=== About this task ===
For the word "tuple", report how many lines of the records below contain it, and nothing more.

Data provided START

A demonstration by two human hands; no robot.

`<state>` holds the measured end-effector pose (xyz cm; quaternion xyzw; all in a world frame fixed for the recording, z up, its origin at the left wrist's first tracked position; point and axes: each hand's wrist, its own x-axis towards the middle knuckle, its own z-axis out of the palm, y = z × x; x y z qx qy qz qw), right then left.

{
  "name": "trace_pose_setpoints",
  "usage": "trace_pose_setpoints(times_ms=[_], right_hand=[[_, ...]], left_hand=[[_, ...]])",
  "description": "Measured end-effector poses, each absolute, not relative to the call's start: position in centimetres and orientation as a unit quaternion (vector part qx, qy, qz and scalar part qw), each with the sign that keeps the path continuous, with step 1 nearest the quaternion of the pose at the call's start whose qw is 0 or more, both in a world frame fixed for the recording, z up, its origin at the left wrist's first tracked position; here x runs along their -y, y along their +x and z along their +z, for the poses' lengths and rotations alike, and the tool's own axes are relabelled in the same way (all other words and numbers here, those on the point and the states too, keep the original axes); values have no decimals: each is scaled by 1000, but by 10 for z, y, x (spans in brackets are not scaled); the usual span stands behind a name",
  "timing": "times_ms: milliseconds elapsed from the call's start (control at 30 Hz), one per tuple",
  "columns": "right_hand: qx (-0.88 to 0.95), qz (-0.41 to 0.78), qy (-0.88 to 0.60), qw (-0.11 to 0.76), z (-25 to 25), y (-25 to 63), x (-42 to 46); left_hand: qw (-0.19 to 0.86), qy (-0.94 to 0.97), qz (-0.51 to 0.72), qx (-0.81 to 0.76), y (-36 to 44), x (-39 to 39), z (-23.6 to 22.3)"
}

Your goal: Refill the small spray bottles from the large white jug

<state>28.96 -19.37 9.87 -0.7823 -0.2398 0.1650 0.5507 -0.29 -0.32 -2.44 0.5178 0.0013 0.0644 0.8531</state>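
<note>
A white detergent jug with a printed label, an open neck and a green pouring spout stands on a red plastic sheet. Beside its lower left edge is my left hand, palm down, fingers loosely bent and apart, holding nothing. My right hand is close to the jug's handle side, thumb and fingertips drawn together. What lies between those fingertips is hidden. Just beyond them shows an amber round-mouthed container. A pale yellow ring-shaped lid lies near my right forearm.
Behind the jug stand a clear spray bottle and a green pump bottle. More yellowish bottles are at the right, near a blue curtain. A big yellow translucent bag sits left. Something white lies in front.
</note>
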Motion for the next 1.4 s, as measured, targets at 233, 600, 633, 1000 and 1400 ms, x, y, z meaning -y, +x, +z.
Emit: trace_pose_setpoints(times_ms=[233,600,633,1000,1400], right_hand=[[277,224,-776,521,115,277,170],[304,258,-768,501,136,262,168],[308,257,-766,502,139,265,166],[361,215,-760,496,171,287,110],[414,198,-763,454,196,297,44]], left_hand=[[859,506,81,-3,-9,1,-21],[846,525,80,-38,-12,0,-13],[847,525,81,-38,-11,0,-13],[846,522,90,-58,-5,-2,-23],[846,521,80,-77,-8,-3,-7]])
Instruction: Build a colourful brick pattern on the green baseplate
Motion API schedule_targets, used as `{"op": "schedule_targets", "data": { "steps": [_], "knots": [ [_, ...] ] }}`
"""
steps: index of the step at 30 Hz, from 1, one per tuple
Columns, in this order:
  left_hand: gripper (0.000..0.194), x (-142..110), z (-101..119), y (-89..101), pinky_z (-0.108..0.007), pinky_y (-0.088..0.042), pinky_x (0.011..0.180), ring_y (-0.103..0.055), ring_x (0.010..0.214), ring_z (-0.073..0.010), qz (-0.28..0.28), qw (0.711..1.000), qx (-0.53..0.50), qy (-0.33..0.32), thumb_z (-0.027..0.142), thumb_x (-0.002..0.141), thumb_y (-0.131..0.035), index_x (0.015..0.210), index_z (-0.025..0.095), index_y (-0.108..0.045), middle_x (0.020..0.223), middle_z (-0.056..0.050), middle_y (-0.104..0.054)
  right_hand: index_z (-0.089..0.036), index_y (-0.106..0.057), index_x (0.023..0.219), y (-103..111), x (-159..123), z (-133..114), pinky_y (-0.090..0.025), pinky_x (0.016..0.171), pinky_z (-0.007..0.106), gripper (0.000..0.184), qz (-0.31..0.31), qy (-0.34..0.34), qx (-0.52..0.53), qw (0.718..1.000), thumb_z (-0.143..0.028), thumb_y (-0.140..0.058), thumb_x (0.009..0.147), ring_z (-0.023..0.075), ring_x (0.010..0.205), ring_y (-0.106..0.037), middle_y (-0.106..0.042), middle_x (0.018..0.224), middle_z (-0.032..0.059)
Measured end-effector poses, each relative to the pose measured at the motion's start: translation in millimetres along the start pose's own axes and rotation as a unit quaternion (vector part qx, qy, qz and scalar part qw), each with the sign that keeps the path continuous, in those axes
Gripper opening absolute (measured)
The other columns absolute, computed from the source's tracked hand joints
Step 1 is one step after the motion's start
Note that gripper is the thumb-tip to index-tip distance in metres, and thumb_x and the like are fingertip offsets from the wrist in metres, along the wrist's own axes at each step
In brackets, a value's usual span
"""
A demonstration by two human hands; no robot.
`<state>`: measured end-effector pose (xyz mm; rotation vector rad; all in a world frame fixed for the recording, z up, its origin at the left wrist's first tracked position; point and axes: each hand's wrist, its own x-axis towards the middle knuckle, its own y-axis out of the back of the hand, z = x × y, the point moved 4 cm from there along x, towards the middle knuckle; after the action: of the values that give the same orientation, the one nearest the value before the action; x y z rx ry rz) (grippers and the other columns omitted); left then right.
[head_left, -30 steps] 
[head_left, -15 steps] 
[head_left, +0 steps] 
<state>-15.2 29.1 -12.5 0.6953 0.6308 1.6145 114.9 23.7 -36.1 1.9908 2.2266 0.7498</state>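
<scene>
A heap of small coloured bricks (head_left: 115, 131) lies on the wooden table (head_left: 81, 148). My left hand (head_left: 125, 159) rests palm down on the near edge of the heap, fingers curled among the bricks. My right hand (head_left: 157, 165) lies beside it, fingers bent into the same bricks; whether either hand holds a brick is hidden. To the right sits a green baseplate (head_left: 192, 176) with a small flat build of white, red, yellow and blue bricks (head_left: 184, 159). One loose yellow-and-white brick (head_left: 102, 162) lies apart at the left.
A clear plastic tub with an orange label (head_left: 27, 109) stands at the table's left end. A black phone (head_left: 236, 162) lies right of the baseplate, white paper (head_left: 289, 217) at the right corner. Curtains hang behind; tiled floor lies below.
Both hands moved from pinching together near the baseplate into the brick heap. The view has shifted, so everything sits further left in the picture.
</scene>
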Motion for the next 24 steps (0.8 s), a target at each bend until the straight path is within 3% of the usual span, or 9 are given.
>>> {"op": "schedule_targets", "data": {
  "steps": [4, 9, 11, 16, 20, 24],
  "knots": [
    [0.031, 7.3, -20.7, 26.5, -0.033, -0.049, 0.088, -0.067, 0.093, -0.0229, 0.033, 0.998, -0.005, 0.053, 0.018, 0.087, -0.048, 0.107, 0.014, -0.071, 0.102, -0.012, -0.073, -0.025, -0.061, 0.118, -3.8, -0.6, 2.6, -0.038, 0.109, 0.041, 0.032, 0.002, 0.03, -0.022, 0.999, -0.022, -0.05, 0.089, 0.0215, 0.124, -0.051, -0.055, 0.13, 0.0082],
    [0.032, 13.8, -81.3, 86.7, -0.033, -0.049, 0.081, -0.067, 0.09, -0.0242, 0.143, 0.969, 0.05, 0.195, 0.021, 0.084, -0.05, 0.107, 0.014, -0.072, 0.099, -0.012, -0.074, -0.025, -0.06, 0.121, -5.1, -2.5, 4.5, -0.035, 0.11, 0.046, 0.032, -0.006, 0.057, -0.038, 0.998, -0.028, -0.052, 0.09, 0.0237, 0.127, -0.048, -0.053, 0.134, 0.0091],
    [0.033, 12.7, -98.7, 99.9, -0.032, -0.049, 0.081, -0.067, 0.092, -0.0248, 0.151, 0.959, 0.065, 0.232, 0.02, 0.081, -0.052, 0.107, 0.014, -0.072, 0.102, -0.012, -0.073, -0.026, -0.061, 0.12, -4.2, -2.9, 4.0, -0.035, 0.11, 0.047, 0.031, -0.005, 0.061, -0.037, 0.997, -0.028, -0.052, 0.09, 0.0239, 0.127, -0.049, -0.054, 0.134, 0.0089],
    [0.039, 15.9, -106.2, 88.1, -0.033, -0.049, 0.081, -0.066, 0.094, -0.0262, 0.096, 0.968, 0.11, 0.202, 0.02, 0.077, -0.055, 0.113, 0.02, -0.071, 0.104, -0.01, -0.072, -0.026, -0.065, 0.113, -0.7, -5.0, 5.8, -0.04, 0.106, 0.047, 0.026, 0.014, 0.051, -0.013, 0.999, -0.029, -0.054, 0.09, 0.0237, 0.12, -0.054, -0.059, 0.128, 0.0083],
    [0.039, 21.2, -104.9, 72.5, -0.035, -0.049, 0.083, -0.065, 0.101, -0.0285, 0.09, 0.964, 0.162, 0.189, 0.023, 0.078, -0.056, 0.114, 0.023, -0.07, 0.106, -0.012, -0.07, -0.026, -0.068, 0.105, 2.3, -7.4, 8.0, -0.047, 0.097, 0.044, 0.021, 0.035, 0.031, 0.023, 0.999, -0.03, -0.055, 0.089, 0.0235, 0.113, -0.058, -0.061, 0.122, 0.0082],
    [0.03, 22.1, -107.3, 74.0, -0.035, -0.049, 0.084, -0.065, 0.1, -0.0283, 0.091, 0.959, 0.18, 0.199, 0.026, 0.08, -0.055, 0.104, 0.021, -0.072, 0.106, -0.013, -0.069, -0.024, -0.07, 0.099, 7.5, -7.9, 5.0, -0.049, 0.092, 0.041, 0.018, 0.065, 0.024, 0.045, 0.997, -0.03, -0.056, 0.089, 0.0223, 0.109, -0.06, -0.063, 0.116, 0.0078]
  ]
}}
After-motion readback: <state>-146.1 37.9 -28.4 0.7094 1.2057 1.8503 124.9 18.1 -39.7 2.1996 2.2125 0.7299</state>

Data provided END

=== Answer to the problem ===
2